Sore mulai njedhul (Sore mulai muncul). Aku duduk di pinggir alun-alun kota, melihat keramaian sore hari. Anak-anak bermain bola, pedagang kaki lima mulai mbukak lapak (membuka lapak), muda-mudi padha kumpul (pada berkumpul) sambil tertawa. Hati ini krasa (terasa) hangat.
Lha kok (Nah kok), aku malah krasan (betah) banget di kota ini? Kota yang ora tau (tidak pernah) masuk dalam rencanaku. Kota yang kudatangi karena sebuah kesalahan konyol. Tapi justru di sinilah aku menemukan ketenangan yang kucari, keramahan yang ngangeni (membuat kangen), dan pengalaman-pengalaman baru yang marai seneng (membuat senang).

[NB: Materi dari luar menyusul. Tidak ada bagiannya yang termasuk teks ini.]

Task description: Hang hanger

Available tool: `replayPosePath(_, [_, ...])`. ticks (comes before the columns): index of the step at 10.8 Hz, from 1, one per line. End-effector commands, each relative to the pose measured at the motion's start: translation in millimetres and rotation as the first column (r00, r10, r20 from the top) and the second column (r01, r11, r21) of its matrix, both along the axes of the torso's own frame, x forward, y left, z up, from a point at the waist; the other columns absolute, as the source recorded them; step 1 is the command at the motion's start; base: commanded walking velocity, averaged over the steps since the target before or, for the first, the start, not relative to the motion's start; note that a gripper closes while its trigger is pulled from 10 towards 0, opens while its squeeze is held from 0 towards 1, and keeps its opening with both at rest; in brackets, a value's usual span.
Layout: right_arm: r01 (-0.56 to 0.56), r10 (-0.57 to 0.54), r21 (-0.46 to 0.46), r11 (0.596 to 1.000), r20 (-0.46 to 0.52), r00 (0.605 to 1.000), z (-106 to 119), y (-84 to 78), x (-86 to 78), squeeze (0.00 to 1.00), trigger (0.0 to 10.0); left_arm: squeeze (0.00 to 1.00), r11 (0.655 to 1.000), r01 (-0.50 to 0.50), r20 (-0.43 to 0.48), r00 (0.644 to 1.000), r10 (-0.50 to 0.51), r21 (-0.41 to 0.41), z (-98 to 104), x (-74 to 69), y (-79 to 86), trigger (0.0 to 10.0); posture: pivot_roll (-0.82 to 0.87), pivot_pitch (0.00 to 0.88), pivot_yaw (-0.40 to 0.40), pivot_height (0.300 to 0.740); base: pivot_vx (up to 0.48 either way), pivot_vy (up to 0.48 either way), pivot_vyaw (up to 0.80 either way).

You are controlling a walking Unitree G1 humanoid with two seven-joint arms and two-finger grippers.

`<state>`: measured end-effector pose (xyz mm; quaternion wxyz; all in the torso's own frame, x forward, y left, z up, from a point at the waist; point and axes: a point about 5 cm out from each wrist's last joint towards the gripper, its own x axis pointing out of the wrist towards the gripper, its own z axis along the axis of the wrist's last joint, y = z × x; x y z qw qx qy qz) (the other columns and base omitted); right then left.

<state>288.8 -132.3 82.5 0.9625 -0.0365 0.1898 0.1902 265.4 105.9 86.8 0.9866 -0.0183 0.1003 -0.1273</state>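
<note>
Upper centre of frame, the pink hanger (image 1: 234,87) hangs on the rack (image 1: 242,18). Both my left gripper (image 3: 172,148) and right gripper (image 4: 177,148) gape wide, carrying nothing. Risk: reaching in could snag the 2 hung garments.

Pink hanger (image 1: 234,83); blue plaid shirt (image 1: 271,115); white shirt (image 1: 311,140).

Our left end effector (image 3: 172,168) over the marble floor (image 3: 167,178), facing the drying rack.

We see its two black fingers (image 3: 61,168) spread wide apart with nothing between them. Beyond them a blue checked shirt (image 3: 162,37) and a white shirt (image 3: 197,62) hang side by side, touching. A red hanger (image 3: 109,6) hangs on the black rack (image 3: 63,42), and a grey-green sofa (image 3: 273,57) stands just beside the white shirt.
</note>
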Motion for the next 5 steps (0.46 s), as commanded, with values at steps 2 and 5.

Perasaan mangkel (kesal) karena salah bus tadi wis babar blas ilang (sudah hilang sama sekali). Berganti dengan rasa syukur dan takjub. Syukur karena ‘kesalahan’ itu membawaku ke tempat seindah ini, takjub dengan pesona tersembunyi Kota B.
Waktu wis wanciné (sudah waktunya) pulang. Dengan berat hati, aku kembali ke terminal. Dalam perjalanan pulang, pikiranku penuh dengan kenangan seharian di Kota B. Senyum ramah warganya, lezatnya makanannya, tenangnya suasana kota, dan keindahan tersembunyi di setiap sudutnya.
Jan tenan (Sungguh benar), aku wis ketagihan (sudah ketagihan) sama Kota B. Kota yang ora sengaja (tidak sengaja) kukunjungi karena salah naik bus. Mungkin ini yang namanya takdir, ya? Kadang jalan memutar yang tidak kita sengaja, justru mengantarkan kita ke tempat yang seharusnya kita tuju, atau setidaknya, tempat yang kita butuhkan saat itu.
Pengalaman ini memberiku pelajaran berharga: jangan takut pada ketidaksempurnaan atau kesalahan. Kadang, di luar rencana yang wis mateng (sudah matang) itulah, kita bisa menemukan petualangan paling seru dan permata tersembunyi yang tak pernah kita bayangkan. Kota A, maaf ya, rencananya tak tunda dhisik (kutunda dulu). Kota B, tunggulah aku kembali!